Spectral analysis for LFP, spike trains, and SFC was calculated using a multitapered Fourier transform, where time-bandwidth product was set to 3 and the number of tapers was set to 5. Zero padding was applied such that the LFP or spike train data being processed would have a length of 2^N; e.g., for a LFP segment with length of 250, 3 zeros were padded on either side such that the total length would be 2⁸=256. Chronux version 2.11 (http://chronux.org/, Mitra and Bokil, 2004) was used for this analysis. Spectral power in each frequency band was calculated as the geometric mean across frequencies of that frequency band.
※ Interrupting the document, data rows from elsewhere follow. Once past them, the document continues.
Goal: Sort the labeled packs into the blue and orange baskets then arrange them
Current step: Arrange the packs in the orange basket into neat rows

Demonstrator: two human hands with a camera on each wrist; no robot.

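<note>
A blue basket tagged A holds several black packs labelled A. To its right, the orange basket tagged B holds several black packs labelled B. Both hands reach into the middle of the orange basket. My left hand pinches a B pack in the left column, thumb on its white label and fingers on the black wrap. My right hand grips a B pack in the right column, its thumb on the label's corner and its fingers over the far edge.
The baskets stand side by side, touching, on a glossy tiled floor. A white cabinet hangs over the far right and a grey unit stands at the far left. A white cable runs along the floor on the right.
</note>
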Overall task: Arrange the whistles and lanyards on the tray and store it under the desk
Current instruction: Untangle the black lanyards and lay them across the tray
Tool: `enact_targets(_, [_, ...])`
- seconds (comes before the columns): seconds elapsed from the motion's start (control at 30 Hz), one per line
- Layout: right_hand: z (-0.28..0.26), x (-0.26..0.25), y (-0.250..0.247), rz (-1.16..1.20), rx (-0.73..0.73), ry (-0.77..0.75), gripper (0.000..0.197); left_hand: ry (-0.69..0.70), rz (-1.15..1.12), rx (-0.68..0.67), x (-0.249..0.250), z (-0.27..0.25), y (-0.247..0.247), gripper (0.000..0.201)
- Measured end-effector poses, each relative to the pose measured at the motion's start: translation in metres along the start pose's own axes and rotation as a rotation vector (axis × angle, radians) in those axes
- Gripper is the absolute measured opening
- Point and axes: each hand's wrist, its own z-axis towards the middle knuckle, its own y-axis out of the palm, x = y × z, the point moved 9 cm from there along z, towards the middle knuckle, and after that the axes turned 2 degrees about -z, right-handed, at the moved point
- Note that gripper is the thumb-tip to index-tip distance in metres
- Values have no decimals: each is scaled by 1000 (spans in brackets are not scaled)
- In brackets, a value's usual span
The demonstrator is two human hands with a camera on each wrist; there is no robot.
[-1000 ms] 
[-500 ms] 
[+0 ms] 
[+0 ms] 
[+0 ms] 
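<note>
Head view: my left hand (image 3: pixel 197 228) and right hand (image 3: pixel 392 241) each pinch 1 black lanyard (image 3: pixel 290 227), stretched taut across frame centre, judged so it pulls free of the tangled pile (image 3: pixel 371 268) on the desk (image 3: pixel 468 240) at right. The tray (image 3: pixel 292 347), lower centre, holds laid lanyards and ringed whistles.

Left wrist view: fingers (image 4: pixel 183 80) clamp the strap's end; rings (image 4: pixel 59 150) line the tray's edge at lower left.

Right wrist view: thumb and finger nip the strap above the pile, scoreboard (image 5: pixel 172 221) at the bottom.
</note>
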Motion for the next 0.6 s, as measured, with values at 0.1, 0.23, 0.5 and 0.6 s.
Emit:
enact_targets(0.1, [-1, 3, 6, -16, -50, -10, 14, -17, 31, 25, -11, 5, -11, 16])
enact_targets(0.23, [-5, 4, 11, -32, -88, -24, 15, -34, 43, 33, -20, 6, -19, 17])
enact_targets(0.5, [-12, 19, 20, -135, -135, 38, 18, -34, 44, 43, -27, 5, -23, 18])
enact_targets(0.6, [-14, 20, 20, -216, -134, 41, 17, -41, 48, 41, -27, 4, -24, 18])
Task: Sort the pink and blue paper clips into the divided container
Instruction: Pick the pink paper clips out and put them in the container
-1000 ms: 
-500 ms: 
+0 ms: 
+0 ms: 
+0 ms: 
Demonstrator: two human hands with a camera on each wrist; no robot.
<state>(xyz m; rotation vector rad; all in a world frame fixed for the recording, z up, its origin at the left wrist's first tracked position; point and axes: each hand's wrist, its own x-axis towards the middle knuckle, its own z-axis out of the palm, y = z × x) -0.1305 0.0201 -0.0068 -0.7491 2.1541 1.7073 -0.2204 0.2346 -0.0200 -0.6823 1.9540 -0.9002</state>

Multitapered Fourier transform was also applied to DP traces (5ms bins, 1ms steps) in Figure 7. As the non-predictive “null” value of DP is 0.5, we subtracted 0.5 from the DP trace before executing the multitapered Fourier transform.

For STA and SFC in Figure 4, as well as spike – LFP correlations in Figure S3Fi, the LFP was taken as the average of three tetrodes neighboring the tetrode where the FS spikes were recorded. This step was taken to prevent the influence of spike contamination on the LFP (Ray and Maunsell, 2011; Waldert et al., 2013). In Figure 4Cii and Figure S6Fii, the slope of STA leading up to the spike was calculated as:

$$\{(\mathrm{mean}\mathrm{LFP}\mathrm{voltage}\mathit{0}\mathit{\pm }\mathit{2.5}ms\mathrm{relative}\mathrm{to}\mathrm{spike})-(\mathrm{mean}\mathrm{LFP}\mathrm{voltage}-\mathit{5}\mathit{\pm }\mathit{2.5}ms\mathrm{relative}\mathrm{to}\mathrm{spike})\}∕\mathit{5}$$

DATA AND CODE AVAILABILITY

Data is deposited in Mendeley Data (http://dx.doi.org/10.17632/r5tbz5j34p.1). Software is available at both Mendeley Data and Github (https://github.com/hs13/GammaRegularNonSensoryFastSpikingNeurons.git).

Highlights.

• Gamma regular non-sensory FS (grnsFS) spike regularly at gamma range intervals.

• Unlike sensory FS, grnsFS spiking is distinctly more regular than a Poisson process.

• grnsFS spike synchronously, but do not cohere with the LFP gamma.

• grnsFS predict detection at perceptual threshold with enhanced gamma regular spiking.